=== Task goal ===
Search the entries for the word "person" and report each line that has it.

═══ Records supplied

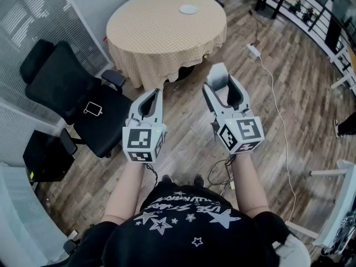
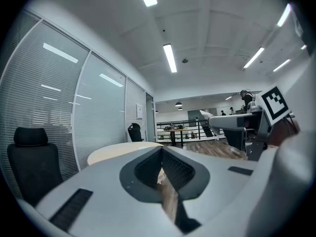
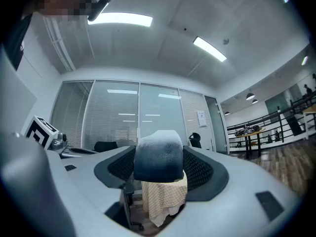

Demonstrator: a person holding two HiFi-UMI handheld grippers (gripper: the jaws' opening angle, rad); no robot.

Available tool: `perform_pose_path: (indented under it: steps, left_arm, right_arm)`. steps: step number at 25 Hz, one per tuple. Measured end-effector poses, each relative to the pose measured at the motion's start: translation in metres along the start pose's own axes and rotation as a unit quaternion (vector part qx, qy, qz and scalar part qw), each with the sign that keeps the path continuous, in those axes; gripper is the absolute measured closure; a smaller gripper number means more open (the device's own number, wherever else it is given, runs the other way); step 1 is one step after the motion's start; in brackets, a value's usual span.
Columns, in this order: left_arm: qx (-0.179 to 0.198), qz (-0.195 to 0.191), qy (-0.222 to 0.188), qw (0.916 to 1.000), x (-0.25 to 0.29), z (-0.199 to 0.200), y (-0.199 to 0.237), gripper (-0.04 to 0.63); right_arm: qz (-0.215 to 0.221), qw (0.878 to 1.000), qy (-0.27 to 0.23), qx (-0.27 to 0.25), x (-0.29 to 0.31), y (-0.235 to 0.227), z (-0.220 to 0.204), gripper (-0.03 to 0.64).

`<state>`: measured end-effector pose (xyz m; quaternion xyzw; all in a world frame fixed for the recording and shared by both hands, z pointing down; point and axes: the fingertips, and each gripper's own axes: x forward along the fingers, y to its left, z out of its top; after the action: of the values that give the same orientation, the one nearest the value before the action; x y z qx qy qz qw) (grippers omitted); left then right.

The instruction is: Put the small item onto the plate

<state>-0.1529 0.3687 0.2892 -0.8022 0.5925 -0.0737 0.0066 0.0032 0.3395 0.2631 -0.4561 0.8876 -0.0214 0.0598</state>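
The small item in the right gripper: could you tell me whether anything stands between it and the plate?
Nothing visible does. The right gripper holds the small item over bare floor; the plate lies alone on the round table ahead. The office chair stands off to the left, out of that path.

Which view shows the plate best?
Head view: the white plate lies whole on the far side of the round table. Left gripper view shows the tabletop edge-on, no plate discernible; right gripper view only hanging tablecloth.

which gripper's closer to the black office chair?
Left. The left gripper hangs just right of the black office chair in the head view; the right gripper is beyond it.
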Motion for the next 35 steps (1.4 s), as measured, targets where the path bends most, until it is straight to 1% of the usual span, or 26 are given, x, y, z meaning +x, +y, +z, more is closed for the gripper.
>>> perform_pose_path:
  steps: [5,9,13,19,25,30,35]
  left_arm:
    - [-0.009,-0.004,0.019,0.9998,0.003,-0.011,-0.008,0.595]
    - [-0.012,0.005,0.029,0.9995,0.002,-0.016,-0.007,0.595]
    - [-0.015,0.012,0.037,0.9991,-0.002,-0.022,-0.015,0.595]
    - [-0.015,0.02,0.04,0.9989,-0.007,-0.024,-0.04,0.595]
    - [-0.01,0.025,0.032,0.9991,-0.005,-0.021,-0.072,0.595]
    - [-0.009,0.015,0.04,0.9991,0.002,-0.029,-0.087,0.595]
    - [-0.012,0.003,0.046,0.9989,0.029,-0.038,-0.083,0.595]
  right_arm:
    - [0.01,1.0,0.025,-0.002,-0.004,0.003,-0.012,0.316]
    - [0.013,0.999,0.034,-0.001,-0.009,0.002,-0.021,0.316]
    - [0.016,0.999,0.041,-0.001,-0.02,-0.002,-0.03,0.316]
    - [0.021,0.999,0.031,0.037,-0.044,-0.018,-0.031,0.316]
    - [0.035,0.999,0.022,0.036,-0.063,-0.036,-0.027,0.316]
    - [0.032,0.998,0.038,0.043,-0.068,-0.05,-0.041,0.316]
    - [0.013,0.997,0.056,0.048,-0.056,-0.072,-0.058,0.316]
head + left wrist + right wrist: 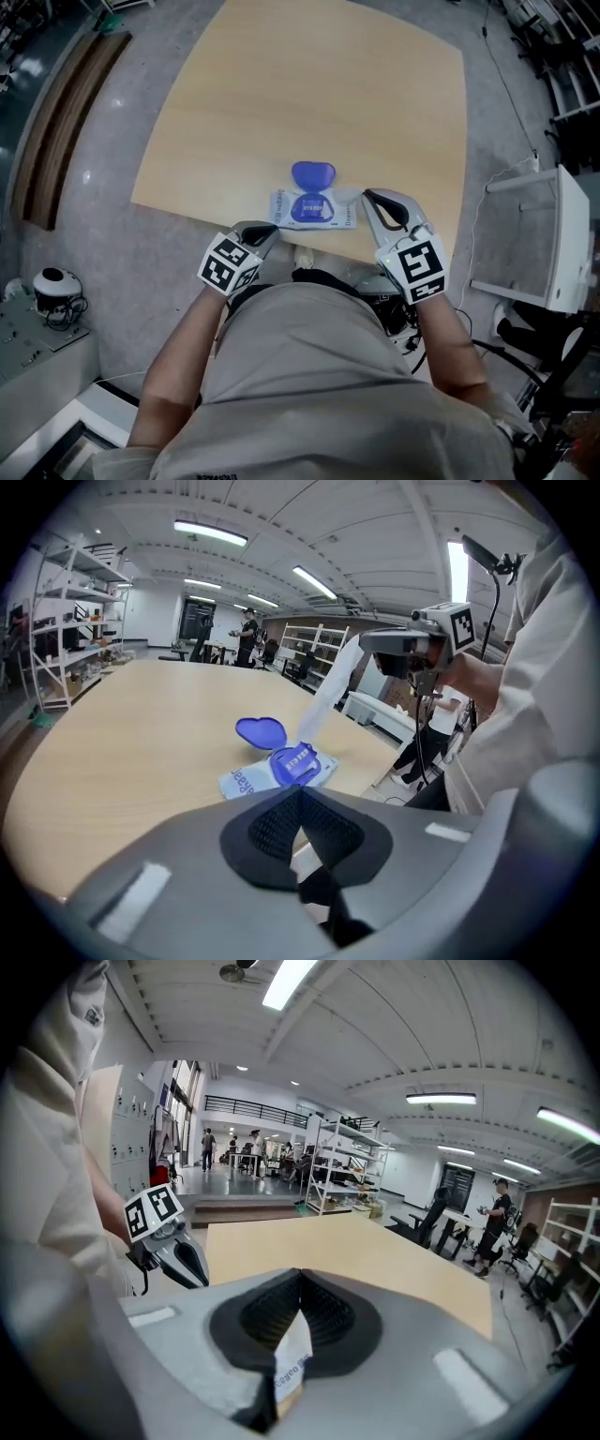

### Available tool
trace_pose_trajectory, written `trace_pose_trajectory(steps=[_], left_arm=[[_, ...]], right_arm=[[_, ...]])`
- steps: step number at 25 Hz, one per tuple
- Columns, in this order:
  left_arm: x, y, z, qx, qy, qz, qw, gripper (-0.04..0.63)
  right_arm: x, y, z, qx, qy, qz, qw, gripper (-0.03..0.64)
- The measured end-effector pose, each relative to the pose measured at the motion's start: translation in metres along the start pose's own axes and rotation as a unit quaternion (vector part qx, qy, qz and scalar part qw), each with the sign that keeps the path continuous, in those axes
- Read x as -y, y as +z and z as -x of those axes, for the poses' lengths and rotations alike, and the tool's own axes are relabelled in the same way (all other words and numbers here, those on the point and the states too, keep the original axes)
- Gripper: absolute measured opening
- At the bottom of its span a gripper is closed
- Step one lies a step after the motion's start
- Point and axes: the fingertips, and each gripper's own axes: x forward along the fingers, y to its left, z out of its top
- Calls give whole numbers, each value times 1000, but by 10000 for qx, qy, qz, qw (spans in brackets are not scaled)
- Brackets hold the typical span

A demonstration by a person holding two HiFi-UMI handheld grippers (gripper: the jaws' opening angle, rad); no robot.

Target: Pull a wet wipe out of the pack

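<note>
The wet wipe pack (312,208) lies flat near the table's front edge with its blue lid (312,173) flipped open; the left gripper view also shows the pack (281,769). A white wipe (328,691) stretches up from the pack's opening to my right gripper (380,641), which is raised to the right of the pack (369,197). That gripper (300,1279) is shut on the wipe (292,1358), a white strip pinched between its jaws. My left gripper (270,229) hovers at the table edge, just left of the pack and apart from it. Its jaws (300,794) are shut with nothing between them.
The pale wooden table (309,94) stretches away beyond the pack. A white frame (548,244) stands on the floor to the right, a dark bench (66,122) to the left. Shelving (66,621) and distant people fill the hall.
</note>
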Motion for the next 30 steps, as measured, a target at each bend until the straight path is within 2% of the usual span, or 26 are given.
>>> trace_pose_trajectory(steps=[8, 15, 22, 30], left_arm=[[37, 25, 111, 914, 25, -345, 9952, 5], [85, 32, 194, 1444, -50, -612, 9876, 5], [140, 26, 225, 1717, -152, -889, 9810, 5], [206, 23, 237, 1902, 29, -897, 9776, 5]], right_arm=[[-53, 27, 43, 185, -383, -318, 9986, 3], [-115, 37, 96, 354, -568, -602, 9959, 3], [-168, 35, 149, 459, -504, -660, 9955, 3], [-202, 19, 203, 651, -115, -570, 9962, 3]])
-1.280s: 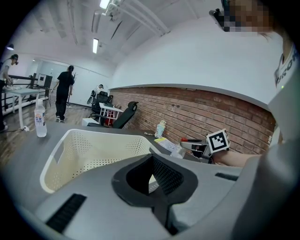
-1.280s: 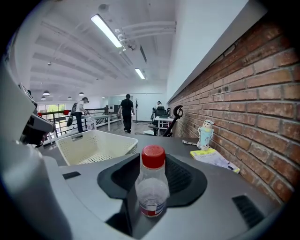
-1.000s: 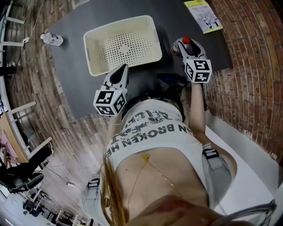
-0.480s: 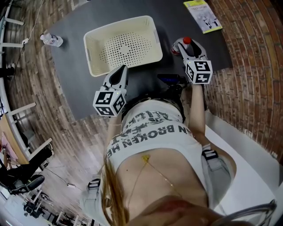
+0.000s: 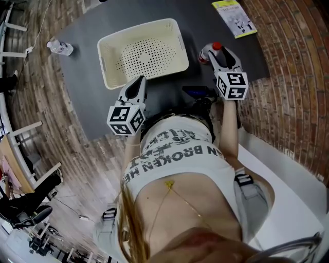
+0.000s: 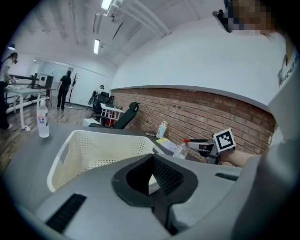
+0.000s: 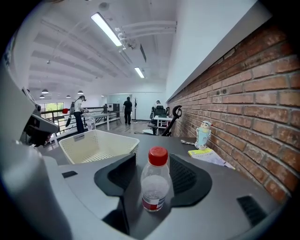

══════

=== Final answer ===
Demonstrator: a person holding two HiFi-UMI handheld grippers (gripper: the jaws' opening angle, rad); no robot.
A demonstration by a person holding two HiFi-UMI handheld grippers (gripper: the jaws' opening angle, rad); no robot.

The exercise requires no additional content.